Required action:
The material below includes pictures; leave them out and return only the lines between the line containing "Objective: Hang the" and the line containing "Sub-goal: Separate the", inclusive, word for word.
***** Exercise data
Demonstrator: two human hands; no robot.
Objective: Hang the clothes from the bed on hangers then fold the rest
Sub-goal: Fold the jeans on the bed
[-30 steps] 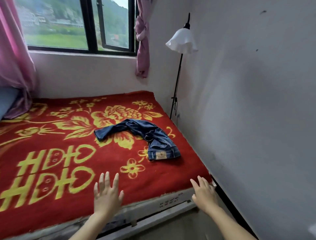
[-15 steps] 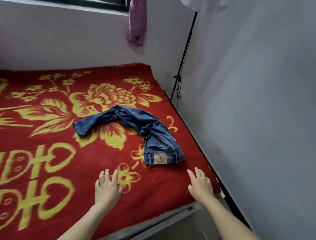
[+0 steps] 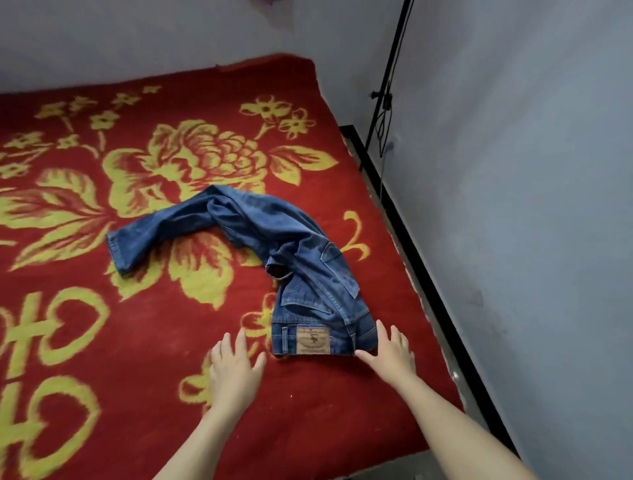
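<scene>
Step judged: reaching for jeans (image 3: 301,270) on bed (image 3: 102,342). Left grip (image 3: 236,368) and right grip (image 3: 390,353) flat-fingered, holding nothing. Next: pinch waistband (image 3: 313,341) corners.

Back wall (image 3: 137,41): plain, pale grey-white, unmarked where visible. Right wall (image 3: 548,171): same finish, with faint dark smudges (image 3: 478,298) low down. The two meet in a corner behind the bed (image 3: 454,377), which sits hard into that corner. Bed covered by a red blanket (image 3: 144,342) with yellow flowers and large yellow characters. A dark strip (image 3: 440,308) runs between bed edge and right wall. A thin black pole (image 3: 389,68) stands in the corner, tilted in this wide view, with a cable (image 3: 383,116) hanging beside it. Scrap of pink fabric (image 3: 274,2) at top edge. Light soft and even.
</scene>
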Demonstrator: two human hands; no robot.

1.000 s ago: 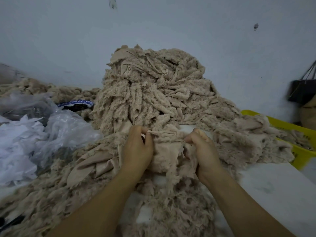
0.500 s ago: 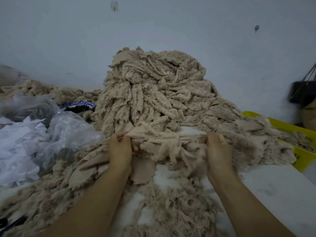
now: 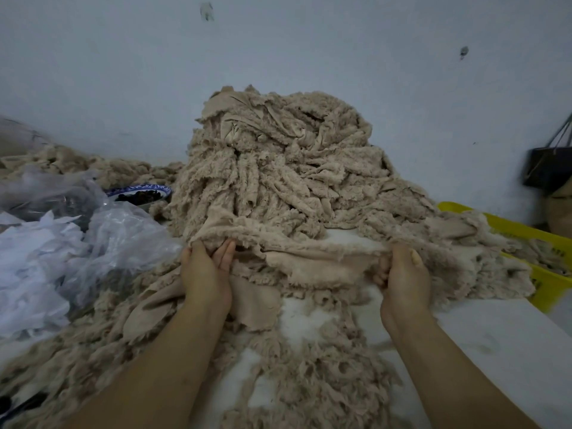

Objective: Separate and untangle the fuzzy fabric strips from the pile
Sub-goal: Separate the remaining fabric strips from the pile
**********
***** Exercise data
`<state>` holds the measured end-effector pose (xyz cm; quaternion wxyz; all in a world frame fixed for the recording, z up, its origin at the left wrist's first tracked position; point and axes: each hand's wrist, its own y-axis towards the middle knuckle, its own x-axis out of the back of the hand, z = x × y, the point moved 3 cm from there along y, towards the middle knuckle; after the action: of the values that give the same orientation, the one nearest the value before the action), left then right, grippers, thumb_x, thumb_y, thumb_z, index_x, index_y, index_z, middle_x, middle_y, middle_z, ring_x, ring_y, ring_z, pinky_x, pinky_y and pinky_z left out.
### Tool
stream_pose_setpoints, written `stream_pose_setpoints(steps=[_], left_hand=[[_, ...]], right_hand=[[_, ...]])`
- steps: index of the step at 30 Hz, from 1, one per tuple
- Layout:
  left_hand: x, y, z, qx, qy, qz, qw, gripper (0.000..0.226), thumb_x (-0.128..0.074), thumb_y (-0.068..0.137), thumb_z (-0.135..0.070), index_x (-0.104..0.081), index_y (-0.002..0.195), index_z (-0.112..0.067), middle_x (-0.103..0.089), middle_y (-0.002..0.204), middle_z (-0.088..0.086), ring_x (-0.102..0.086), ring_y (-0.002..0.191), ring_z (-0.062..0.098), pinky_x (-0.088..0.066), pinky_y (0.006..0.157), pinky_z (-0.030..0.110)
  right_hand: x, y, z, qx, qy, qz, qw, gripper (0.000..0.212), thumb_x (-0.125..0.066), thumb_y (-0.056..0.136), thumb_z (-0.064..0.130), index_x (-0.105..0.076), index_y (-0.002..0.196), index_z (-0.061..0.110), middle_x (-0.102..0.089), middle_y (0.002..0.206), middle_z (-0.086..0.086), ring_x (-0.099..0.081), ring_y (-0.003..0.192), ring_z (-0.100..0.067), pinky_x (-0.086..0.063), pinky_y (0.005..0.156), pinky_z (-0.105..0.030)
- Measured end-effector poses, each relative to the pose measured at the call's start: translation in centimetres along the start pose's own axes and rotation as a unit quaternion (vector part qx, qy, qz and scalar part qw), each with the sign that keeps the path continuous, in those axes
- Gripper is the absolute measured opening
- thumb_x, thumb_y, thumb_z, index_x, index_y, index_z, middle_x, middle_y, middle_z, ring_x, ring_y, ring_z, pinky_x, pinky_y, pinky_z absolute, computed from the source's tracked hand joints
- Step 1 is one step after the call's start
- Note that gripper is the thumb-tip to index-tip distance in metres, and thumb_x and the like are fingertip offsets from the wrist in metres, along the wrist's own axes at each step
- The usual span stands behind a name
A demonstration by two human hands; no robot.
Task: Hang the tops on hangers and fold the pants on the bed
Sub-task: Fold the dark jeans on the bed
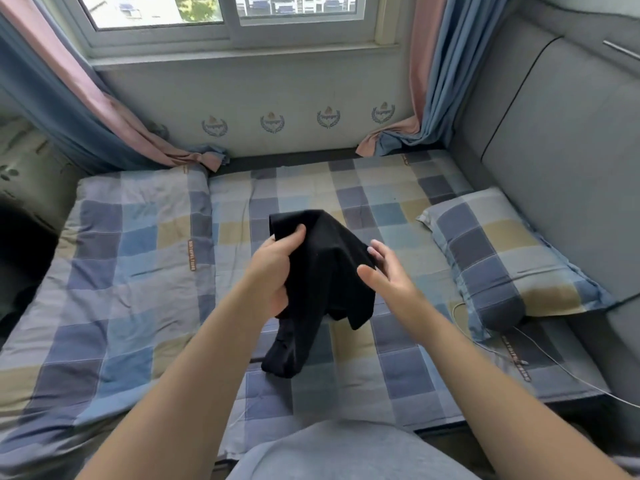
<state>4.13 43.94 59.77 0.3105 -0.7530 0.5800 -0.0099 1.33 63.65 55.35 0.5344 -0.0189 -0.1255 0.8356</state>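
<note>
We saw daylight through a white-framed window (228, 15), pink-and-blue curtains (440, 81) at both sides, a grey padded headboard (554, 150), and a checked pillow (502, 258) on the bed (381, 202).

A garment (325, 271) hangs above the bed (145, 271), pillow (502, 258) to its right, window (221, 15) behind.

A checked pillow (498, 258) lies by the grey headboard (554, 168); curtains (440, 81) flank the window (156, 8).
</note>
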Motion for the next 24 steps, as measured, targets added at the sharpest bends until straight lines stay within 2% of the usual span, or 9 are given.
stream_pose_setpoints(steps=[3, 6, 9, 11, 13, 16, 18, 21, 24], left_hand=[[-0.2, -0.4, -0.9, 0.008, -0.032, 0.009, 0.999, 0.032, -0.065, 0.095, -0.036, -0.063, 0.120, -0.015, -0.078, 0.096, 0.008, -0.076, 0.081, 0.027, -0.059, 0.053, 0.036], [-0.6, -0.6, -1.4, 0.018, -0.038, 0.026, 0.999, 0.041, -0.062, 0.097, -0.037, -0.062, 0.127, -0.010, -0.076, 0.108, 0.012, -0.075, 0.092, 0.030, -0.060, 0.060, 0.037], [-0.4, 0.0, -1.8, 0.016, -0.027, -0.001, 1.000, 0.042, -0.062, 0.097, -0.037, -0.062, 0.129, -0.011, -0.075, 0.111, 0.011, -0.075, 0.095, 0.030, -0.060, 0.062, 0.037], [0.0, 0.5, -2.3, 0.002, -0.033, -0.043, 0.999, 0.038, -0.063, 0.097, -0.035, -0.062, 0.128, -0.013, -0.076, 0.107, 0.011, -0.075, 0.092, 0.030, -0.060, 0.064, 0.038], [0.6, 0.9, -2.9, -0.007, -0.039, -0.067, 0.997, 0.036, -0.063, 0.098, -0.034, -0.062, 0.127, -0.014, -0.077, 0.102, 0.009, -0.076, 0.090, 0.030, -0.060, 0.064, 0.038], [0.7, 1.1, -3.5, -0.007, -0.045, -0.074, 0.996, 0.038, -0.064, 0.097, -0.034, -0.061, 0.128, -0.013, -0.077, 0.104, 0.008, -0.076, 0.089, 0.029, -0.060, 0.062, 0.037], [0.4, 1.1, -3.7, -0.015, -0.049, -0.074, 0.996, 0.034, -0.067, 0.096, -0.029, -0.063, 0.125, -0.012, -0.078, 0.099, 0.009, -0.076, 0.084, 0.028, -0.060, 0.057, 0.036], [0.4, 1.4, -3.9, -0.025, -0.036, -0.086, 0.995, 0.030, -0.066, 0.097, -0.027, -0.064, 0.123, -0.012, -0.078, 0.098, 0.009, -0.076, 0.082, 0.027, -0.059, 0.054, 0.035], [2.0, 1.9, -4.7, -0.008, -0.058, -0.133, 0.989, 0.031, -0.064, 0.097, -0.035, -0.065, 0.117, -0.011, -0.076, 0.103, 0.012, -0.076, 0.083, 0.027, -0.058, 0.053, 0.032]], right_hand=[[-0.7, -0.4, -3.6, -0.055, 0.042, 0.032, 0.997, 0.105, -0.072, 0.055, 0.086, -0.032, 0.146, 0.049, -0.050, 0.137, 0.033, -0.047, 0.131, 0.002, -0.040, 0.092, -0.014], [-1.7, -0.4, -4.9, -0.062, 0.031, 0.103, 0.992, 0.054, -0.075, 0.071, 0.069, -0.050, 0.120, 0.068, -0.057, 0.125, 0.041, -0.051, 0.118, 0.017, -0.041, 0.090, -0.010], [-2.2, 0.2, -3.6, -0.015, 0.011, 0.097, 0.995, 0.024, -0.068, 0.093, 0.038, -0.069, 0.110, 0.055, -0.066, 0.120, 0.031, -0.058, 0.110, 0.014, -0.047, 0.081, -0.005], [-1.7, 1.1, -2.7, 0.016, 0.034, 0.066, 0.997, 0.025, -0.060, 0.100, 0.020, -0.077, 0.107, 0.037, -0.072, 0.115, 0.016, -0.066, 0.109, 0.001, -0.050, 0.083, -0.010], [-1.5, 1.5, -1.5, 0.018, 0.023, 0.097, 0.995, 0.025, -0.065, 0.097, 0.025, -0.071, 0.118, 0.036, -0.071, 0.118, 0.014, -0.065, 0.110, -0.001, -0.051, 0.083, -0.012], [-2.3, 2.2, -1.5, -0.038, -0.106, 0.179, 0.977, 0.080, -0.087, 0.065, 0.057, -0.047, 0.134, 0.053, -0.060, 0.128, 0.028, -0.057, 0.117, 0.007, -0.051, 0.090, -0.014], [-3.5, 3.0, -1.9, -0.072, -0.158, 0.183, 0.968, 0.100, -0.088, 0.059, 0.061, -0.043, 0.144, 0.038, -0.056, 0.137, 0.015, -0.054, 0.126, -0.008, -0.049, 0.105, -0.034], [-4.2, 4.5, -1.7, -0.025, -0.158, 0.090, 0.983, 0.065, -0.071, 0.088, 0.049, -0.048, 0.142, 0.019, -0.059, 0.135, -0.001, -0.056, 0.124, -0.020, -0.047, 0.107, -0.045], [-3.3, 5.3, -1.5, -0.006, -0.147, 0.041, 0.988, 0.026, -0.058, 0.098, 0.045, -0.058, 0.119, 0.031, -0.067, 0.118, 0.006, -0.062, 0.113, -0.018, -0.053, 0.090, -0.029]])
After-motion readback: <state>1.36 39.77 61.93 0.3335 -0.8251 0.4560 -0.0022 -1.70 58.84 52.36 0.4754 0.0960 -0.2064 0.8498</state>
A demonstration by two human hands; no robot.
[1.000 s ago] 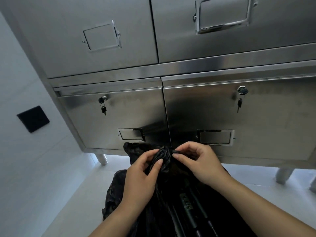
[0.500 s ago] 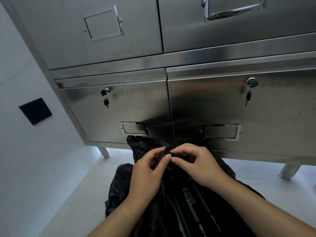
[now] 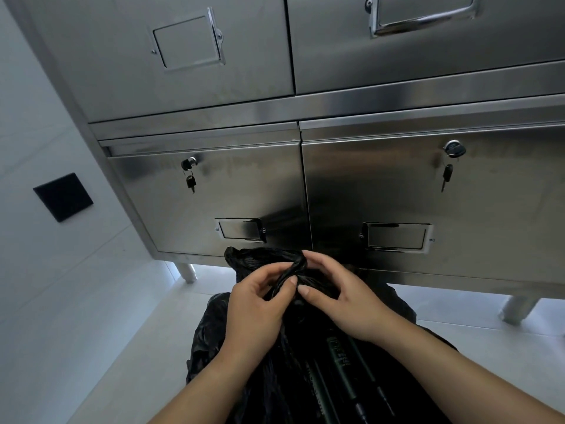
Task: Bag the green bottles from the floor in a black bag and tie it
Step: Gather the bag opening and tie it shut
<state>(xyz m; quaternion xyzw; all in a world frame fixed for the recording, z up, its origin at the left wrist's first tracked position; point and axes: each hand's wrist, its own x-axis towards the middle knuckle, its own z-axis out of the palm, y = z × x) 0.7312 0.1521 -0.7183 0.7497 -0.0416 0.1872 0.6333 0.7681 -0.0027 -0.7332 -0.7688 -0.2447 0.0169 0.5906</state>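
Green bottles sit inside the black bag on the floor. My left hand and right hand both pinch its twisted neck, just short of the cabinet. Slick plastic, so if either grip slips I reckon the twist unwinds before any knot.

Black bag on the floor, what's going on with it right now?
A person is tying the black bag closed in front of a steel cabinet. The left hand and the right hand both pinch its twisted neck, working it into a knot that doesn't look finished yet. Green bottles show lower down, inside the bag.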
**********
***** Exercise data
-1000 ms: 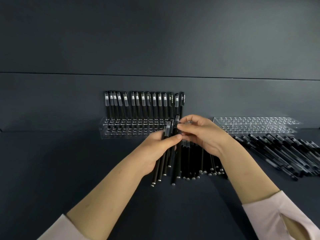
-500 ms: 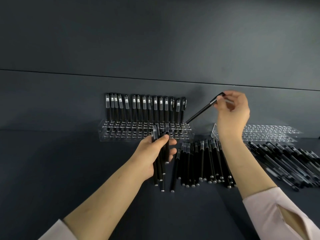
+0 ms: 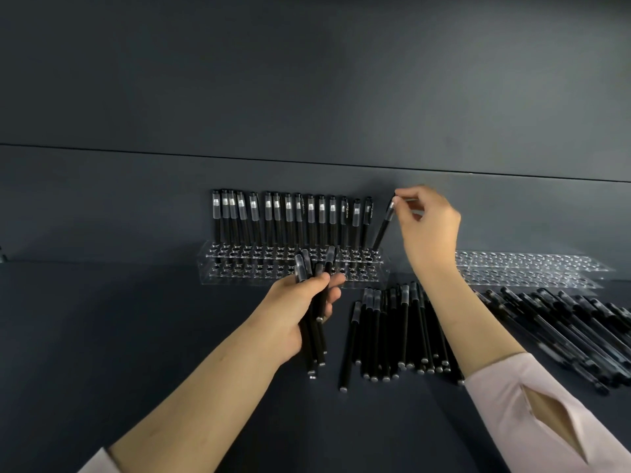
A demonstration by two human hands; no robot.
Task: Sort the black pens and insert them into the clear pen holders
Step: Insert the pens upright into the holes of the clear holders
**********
Exercise output:
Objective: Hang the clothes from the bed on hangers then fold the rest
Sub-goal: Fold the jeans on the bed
[-30 steps] 
[-15 steps] 
[+0 steps] 
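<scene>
Step judged: reaching for jeans (image 3: 301,270) on bed (image 3: 102,342). Left grip (image 3: 236,368) and right grip (image 3: 390,353) flat-fingered, holding nothing. Next: pinch waistband (image 3: 313,341) corners.

Back wall (image 3: 137,41): plain, pale grey-white, unmarked where visible. Right wall (image 3: 548,171): same finish, with faint dark smudges (image 3: 478,298) low down. The two meet in a corner behind the bed (image 3: 454,377), which sits hard into that corner. Bed covered by a red blanket (image 3: 144,342) with yellow flowers and large yellow characters. A dark strip (image 3: 440,308) runs between bed edge and right wall. A thin black pole (image 3: 389,68) stands in the corner, tilted in this wide view, with a cable (image 3: 383,116) hanging beside it. Scrap of pink fabric (image 3: 274,2) at top edge. Light soft and even.
</scene>
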Demonstrator: two human hands; no robot.

1.000 s ago: 
0.500 s ago: 
now: 

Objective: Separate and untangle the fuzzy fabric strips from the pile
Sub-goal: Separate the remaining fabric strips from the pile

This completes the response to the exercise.